● Task brief: Without the pictures, restate all of the data below word for word.

● Recorded data:
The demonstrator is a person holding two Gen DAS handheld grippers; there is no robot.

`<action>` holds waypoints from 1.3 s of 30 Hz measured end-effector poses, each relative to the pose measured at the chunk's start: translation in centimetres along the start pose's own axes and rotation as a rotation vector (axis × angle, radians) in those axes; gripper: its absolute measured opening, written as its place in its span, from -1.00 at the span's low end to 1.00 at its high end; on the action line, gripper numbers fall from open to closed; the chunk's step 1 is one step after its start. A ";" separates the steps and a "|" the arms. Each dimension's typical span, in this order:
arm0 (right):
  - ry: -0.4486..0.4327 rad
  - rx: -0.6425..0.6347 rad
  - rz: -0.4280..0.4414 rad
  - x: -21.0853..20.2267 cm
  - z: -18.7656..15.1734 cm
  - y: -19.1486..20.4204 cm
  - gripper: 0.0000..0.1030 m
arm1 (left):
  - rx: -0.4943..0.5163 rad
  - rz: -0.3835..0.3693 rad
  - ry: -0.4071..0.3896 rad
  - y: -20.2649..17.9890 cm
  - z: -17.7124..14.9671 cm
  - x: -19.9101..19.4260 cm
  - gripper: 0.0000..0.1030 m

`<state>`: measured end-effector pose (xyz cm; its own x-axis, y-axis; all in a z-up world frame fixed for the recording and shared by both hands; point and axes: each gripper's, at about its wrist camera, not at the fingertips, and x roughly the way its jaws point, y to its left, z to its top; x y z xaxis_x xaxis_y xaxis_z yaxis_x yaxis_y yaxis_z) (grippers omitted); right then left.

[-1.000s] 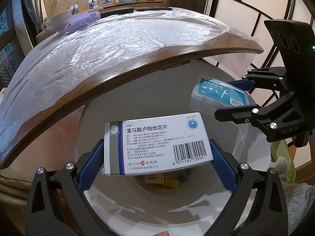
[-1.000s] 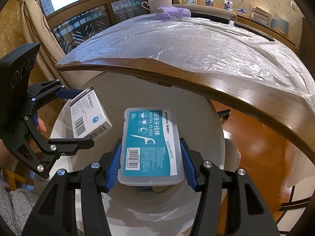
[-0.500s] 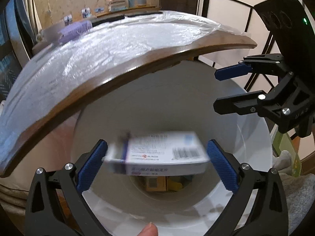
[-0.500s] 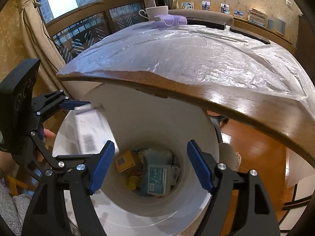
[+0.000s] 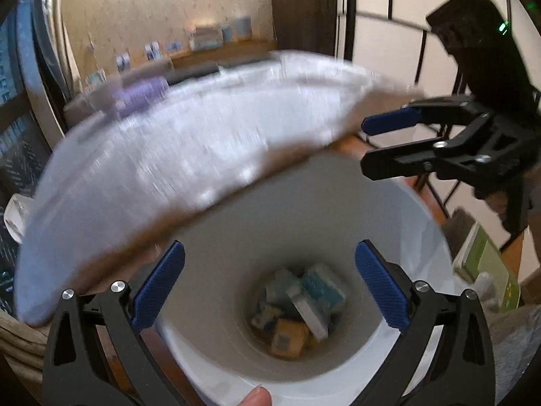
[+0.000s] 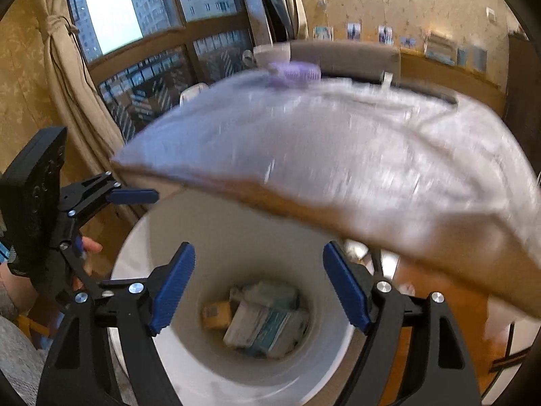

● The completed task:
The demonstrator is a person holding two Gen DAS handheld grippers; there is no robot.

`<action>` holds waypoints from 1.3 s of 30 Hz measured end-effector poses, each relative to the pose measured at the chunk's start: translation in centimetres along the start pose's own axes and rotation as a rotation vector (axis × angle, radians) in those axes; gripper: its absolute measured opening, written as its place in its span, from -1.00 at the span's low end to 1.00 at its high end; on the action line, gripper numbers fall from open to closed; the chunk's step 1 is one step after its start. A ";" separates the steps and a "|" the arms. Each dimension's typical span, in this order:
arm0 (right):
  - ry: -0.4486..0.4327 rad
  - rx: -0.6425..0.6347 rad
  - rz: -0.4280..0.4414 rad
  - x: -21.0853..20.2267 cm
  - z: -18.7656..15.1734 cm
  - y: -19.1486..20.4204 cm
  - gripper: 0.0000..0.1030 m
arm1 (left):
  - rx: -0.4943..0.5163 rad
  - rz: -0.3835..0.3693 rad
  - ry: -0.4071..0.3896 rad
  - y: -20.2649..17.9890 cm
  - z: -17.7124..14.9671 cm
  - x: -19.9101..19.4260 cm
  - gripper: 0.0000..0.1030 m

`<state>`: measured end-effector pose (xyz cm; its own x-axis, y-axis; all in a z-up world frame fixed for the recording and shared by both hands; point and axes: each gripper's, at about its wrist camera, not at the fingertips, and x roughly the way its jaws point, y to its left, z to its top; x y z xaxis_x xaxis_y xaxis_z yaxis_x yaxis_y yaxis_z) (grippers omitted); right then left.

[-1.000s] 
[-1.000s] 
[-0.500s] 
[-0.500s] 
[+0.000s] 
[+0.000s] 

The exercise requires no further work.